*EXERCISE*. The full set of entries, reproduced exactly, is the expected answer.

(Saved data entries)

........

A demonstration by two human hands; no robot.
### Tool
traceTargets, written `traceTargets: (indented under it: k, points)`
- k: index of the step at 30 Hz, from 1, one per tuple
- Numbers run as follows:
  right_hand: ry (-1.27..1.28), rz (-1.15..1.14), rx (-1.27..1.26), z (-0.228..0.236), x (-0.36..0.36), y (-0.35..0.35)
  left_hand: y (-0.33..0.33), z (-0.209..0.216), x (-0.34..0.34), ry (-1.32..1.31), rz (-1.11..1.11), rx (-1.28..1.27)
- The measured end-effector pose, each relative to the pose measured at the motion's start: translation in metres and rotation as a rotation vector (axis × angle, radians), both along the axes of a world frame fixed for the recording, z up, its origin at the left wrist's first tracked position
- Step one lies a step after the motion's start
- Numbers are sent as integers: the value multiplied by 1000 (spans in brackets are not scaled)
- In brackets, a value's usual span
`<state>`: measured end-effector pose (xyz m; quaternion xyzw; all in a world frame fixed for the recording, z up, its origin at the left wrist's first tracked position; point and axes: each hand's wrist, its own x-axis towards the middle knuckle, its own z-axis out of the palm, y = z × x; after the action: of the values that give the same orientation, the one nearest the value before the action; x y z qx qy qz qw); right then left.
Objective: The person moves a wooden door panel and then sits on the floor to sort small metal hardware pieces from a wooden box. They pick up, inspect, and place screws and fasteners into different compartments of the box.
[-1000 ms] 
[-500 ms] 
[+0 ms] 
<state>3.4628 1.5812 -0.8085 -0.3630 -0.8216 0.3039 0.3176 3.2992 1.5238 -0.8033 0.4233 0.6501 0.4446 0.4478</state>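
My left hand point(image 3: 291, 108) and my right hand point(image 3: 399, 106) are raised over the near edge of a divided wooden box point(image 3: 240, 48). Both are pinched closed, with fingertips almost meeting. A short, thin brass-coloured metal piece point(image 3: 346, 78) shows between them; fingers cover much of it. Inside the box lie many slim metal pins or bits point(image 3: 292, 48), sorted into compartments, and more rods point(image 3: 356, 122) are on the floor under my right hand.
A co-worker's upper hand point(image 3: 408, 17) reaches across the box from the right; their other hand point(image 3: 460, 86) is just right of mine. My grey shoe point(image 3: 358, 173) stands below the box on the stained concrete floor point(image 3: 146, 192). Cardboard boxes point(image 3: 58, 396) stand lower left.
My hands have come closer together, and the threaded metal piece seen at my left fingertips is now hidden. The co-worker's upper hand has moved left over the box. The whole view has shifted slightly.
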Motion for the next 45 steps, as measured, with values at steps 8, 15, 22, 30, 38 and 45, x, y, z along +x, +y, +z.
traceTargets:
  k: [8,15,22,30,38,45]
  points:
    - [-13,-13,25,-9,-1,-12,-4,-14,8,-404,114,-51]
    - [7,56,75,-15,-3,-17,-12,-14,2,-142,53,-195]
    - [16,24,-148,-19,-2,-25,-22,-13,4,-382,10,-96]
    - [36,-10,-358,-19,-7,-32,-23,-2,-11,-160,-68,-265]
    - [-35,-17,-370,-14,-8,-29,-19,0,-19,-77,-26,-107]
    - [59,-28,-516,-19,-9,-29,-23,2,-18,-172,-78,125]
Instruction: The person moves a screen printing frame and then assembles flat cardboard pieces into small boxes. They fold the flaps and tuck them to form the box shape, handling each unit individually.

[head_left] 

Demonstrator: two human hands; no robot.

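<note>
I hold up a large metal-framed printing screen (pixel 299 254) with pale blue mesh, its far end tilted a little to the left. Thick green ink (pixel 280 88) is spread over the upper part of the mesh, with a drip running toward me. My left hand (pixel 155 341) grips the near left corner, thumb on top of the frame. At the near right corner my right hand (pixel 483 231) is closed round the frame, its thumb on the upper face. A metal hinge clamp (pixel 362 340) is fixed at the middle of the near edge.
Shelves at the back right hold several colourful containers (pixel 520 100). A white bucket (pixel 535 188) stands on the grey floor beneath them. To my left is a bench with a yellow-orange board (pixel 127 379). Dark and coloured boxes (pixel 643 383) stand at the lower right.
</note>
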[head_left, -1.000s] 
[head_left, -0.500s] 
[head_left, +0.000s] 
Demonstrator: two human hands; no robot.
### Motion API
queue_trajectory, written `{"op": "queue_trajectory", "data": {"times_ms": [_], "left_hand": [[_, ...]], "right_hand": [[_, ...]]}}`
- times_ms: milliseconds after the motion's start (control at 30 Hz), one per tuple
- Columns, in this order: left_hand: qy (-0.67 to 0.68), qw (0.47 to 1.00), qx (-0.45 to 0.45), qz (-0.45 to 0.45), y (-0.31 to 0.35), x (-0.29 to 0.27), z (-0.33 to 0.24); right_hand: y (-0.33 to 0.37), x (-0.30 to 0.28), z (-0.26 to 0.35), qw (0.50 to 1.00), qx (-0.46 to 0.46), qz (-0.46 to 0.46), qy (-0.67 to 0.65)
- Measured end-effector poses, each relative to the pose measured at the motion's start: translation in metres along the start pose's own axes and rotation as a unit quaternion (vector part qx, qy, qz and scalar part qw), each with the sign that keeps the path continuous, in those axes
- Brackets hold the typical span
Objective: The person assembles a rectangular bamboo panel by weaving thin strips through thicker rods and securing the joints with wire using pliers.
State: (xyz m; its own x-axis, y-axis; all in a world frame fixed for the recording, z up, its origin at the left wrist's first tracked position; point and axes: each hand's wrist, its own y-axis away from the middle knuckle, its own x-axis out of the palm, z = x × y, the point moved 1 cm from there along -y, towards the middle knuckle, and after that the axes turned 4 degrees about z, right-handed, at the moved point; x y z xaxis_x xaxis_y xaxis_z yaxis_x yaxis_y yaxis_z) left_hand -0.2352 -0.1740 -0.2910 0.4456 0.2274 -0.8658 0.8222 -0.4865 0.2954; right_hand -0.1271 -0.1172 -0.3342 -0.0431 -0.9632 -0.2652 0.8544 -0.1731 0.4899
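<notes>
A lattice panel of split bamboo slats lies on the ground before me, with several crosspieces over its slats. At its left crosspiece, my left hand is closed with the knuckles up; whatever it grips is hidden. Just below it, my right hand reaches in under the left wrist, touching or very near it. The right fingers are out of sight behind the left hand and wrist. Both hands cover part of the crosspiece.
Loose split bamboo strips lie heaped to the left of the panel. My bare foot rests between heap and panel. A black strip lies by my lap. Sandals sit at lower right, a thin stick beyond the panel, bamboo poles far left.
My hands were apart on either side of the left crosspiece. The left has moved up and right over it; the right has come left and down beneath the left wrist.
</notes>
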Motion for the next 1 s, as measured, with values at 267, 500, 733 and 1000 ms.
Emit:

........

*RESPONSE FOR THIS EXERCISE*.
A demonstration by two human hands; no robot.
### Tool
traceTargets, written `traceTargets: (indented under it: k, points)`
- k: index of the step at 30 Hz, from 1, one per tuple
- Numbers run as follows:
  right_hand: ry (-1.27..1.28), rz (-1.15..1.14), rx (-1.27..1.26), z (-0.228..0.236), x (-0.36..0.36), y (-0.35..0.35)
  left_hand: y (-0.33..0.33), z (-0.209..0.216), x (-0.34..0.34), ry (-1.32..1.31), rz (-1.11..1.11), rx (-1.28..1.27)
- The measured end-effector pose, each relative to the pose measured at the motion's start: translation in metres and rotation as a rotation vector (axis × angle, radians), both along the axes of a world frame fixed for the recording, z up, its origin at the left wrist's first tracked position
- Step one lies a step after the motion's start
- Numbers are sent as integers: the value multiplied by 1000 (spans in brackets are not scaled)
- In brackets, a value's usual span
`<state>`: measured end-effector pose (xyz m; quaternion xyzw; all in a world frame fixed for the recording, z up, its origin at the left wrist's first tracked position; point and axes: each hand's wrist, its own x-axis towards the middle knuckle, its own z-axis out of the palm, y = z × x; after the action: of the values that give the same orientation, the one nearest the value before the action; x y z qx qy qz qw); right then left.
Objective: The person moves a wooden door panel and then sits on the floor to sort small metal hardware pieces from a wooden box. They pick up, inspect, and place screws and fasteners into different compartments of the box.
[-1000 ms] 
[-500 ms] 
[+0 ms] 
<state>3.4628 1.5812 -0.8085 -0.3630 -0.8216 0.3039 0.3176 3.2992 1.5238 -0.8033 0.4233 0.6501 0.4446 0.4478</state>
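My left hand point(image 3: 291, 108) and my right hand point(image 3: 399, 106) are raised over the near edge of a divided wooden box point(image 3: 240, 48). Both are pinched closed, with fingertips almost meeting. A short, thin brass-coloured metal piece point(image 3: 346, 78) shows between them; fingers cover much of it. Inside the box lie many slim metal pins or bits point(image 3: 292, 48), sorted into compartments, and more rods point(image 3: 356, 122) are on the floor under my right hand.
A co-worker's upper hand point(image 3: 408, 17) reaches across the box from the right; their other hand point(image 3: 460, 86) is just right of mine. My grey shoe point(image 3: 358, 173) stands below the box on the stained concrete floor point(image 3: 146, 192). Cardboard boxes point(image 3: 58, 396) stand lower left.
My hands have come closer together, and the threaded metal piece seen at my left fingertips is now hidden. The co-worker's upper hand has moved left over the box. The whole view has shifted slightly.
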Motion for the next 45 steps, as measured, with values at steps 8, 15, 22, 30, 38 and 45, x, y, z along +x, +y, +z.
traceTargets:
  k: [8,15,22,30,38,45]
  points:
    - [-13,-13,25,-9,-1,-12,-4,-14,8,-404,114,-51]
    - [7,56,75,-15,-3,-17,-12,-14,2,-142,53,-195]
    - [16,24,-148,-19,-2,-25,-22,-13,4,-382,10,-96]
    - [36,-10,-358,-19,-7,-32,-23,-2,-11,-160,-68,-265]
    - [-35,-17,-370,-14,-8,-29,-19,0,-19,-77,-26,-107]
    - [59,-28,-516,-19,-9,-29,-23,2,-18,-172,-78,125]
Instruction: The person moves a screen printing frame and then assembles flat cardboard pieces into small boxes. They fold the flaps and tuck them to form the box shape, handling each unit individually.

[head_left] 

Demonstrator: two human hands; no robot.

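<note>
I hold up a large metal-framed printing screen (pixel 299 254) with pale blue mesh, its far end tilted a little to the left. Thick green ink (pixel 280 88) is spread over the upper part of the mesh, with a drip running toward me. My left hand (pixel 155 341) grips the near left corner, thumb on top of the frame. At the near right corner my right hand (pixel 483 231) is closed round the frame, its thumb on the upper face. A metal hinge clamp (pixel 362 340) is fixed at the middle of the near edge.
Shelves at the back right hold several colourful containers (pixel 520 100). A white bucket (pixel 535 188) stands on the grey floor beneath them. To my left is a bench with a yellow-orange board (pixel 127 379). Dark and coloured boxes (pixel 643 383) stand at the lower right.
</note>
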[head_left, -1.000s] 
[head_left, -0.500s] 
[head_left, +0.000s] 
Demonstrator: two human hands; no robot.
### Motion API
queue_trajectory, written `{"op": "queue_trajectory", "data": {"times_ms": [_], "left_hand": [[_, ...]], "right_hand": [[_, ...]]}}`
- times_ms: milliseconds after the motion's start (control at 30 Hz), one per tuple
- Columns, in this order: left_hand: qy (-0.67 to 0.68), qw (0.47 to 1.00), qx (-0.45 to 0.45), qz (-0.45 to 0.45), y (-0.31 to 0.35), x (-0.29 to 0.27), z (-0.33 to 0.24); right_hand: y (-0.33 to 0.37), x (-0.30 to 0.28), z (-0.26 to 0.35), qw (0.50 to 1.00), qx (-0.46 to 0.46), qz (-0.46 to 0.46), qy (-0.67 to 0.65)
- Measured end-effector poses, each relative to the pose measured at the motion's start: translation in metres along the start pose's own axes and rotation as a unit quaternion (vector part qx, qy, qz and scalar part qw), each with the sign that keeps the path continuous, in those axes
- Brackets hold the typical span
Objective: The person assembles a rectangular bamboo panel by weaving thin strips through thicker rods and securing the joints with wire using pliers.
State: (xyz m; its own x-axis, y-axis; all in a world frame fixed for the recording, z up, its origin at the left wrist's first tracked position; point and axes: each hand's wrist, its own y-axis away from the middle knuckle, its own x-axis out of the palm, z = x × y, the point moved 1 cm from there along -y, towards the middle knuckle, and after that the axes turned 4 degrees about z, right-handed, at the moved point; x y z xaxis_x xaxis_y xaxis_z yaxis_x yaxis_y yaxis_z) left_hand -0.2352 -0.1740 -0.2910 0.4456 0.2274 -0.8658 0.8222 -0.4865 0.2954; right_hand -0.1271 -0.1172 -0.3342 -0.0431 -0.9632 -0.2652 0.8544 -0.1731 0.4899
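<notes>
A lattice panel of split bamboo slats lies on the ground before me, with several crosspieces over its slats. At its left crosspiece, my left hand is closed with the knuckles up; whatever it grips is hidden. Just below it, my right hand reaches in under the left wrist, touching or very near it. The right fingers are out of sight behind the left hand and wrist. Both hands cover part of the crosspiece.
Loose split bamboo strips lie heaped to the left of the panel. My bare foot rests between heap and panel. A black strip lies by my lap. Sandals sit at lower right, a thin stick beyond the panel, bamboo poles far left.
My hands were apart on either side of the left crosspiece. The left has moved up and right over it; the right has come left and down beneath the left wrist.
</notes>
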Motion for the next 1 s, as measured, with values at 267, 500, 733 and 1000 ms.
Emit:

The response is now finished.